# Work order
Your task is to write out every line of the data exactly. Drop the pictures.

# Dataset excerpt
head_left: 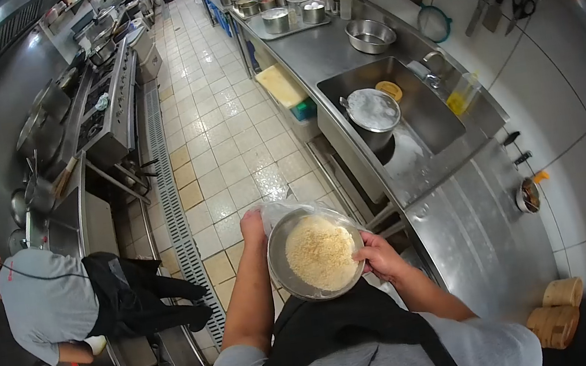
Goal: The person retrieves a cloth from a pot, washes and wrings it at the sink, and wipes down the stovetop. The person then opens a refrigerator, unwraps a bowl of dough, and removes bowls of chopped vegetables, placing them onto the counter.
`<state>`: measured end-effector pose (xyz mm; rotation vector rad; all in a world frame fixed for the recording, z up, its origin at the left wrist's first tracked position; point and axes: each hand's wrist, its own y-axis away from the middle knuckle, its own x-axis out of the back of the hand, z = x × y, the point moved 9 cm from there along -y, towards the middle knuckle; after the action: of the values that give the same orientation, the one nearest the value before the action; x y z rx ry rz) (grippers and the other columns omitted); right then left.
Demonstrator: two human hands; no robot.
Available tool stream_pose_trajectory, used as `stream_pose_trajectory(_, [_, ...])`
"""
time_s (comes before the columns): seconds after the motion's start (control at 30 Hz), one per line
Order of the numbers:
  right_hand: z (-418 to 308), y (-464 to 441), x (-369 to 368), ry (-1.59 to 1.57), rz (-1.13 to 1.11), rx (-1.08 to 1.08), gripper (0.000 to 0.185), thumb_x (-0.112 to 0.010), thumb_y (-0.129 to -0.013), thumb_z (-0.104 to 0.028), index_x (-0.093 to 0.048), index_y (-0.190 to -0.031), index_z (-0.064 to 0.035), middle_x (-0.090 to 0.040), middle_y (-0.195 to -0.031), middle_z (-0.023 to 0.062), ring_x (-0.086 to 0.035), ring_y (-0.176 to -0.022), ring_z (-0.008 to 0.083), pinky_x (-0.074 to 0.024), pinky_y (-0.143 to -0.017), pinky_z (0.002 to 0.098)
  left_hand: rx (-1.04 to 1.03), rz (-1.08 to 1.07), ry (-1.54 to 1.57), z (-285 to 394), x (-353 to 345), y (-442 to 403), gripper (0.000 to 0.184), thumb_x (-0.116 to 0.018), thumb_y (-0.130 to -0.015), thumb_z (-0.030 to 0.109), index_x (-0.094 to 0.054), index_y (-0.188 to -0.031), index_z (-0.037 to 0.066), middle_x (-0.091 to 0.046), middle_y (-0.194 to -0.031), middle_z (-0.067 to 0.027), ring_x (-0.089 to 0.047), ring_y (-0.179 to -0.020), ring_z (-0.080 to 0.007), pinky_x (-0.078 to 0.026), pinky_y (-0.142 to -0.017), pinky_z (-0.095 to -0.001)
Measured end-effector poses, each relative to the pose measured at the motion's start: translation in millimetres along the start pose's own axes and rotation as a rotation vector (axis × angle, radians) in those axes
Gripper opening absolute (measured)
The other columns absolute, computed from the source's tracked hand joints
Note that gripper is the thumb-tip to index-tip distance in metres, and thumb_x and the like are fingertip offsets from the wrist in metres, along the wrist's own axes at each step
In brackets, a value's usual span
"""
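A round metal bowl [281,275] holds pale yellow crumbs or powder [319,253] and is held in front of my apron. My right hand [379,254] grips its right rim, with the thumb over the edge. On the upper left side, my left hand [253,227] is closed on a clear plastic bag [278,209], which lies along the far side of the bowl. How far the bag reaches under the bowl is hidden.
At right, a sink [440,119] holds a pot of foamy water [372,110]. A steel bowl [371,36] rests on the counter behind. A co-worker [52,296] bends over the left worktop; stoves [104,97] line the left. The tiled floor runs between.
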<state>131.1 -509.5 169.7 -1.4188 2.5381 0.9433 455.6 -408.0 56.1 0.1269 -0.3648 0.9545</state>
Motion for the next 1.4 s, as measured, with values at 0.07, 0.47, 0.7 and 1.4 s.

# Completed task
head_left: 
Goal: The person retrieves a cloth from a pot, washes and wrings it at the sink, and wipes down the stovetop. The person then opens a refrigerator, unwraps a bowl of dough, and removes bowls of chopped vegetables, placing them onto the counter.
`<state>`: measured end-effector pose (xyz mm; rotation vector rad; all in a world frame fixed for the recording, z up, its origin at the left wrist's first tracked position; point and axes: each hand's wrist, its own y-axis away from the middle knuckle, its own x-axis out of the back of the hand, z = x × y, the point moved 9 cm from there along -y, towards the middle knuckle; after the action: of the values that give the same orientation, the one nearest the value before the action; x y z rx ry rz) (grippers and the other columns omitted); right then left.
Demonstrator: two human hands; no robot.
Available tool stream_pose_trajectory, used as `stream_pose_trajectory(_, [_, ...])`
"""
time_s (comes before the columns): seconds after the motion's start (control at 30 Hz), one per line
Order of the numbers:
  right_hand: z (-418 to 308), y (-464 to 441), x (-369 to 368), ry (-1.59 to 1.57), rz (-1.13 to 1.11), rx (-1.08 to 1.08), gripper (0.000 to 0.185), thumb_x (-0.112 to 0.010), thumb_y (-0.129 to -0.013), thumb_z (-0.104 to 0.028), index_x (-0.093 to 0.048), index_y (-0.190 to -0.031), index_z (-0.064 to 0.035), middle_x (-0.090 to 0.040), middle_y (-0.195 to -0.031), middle_z (-0.023 to 0.062), ring_x (-0.086 to 0.035), ring_y (-0.176 to -0.022), ring_z (-0.008 to 0.083), pinky_x (-0.074 to 0.024), pinky_y (-0.143 to -0.017), pinky_z (0.002 to 0.098)
  left_hand: rx (-1.04 to 1.03), rz (-1.08 to 1.07), ry (-1.54 to 1.57), z (-285 to 394), x (-353 to 345), y (-442 to 403), gripper (0.000 to 0.184), thumb_x (-0.116 to 0.018), thumb_y (-0.130 to -0.015), thumb_z (-0.030 to 0.109), index_x (-0.094 to 0.054), index_y (-0.188 to -0.031), index_z (-0.037 to 0.066), middle_x (-0.091 to 0.046), middle_y (-0.194 to -0.031), middle_z (-0.067 to 0.027), ring_x (-0.089 to 0.047), ring_y (-0.179 to -0.020), ring_z (-0.080 to 0.007), pinky_x (-0.078 to 0.026), pinky_y (-0.142 to -0.017), pinky_z (-0.095 to -0.001)
Measured end-effector poses, each relative to the pose measured at the motion's start: translation in millimetres along the start pose's own axes and rotation as a rotation vector (axis × angle, radians) in those axes
Gripper opening absolute (measured)
The other columns absolute, computed from the source's tracked hand joints
Note that gripper is the thumb-tip to index-tip distance in metres, and thumb_x and the like are fingertip offsets from the wrist in metres, along the wrist's own axes at each step
In brackets, a value's usual span
"""
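A round metal bowl [281,275] holds pale yellow crumbs or powder [319,253] and is held in front of my apron. My right hand [379,254] grips its right rim, with the thumb over the edge. On the upper left side, my left hand [253,227] is closed on a clear plastic bag [278,209], which lies along the far side of the bowl. How far the bag reaches under the bowl is hidden.
At right, a sink [440,119] holds a pot of foamy water [372,110]. A steel bowl [371,36] rests on the counter behind. A co-worker [52,296] bends over the left worktop; stoves [104,97] line the left. The tiled floor runs between.
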<state>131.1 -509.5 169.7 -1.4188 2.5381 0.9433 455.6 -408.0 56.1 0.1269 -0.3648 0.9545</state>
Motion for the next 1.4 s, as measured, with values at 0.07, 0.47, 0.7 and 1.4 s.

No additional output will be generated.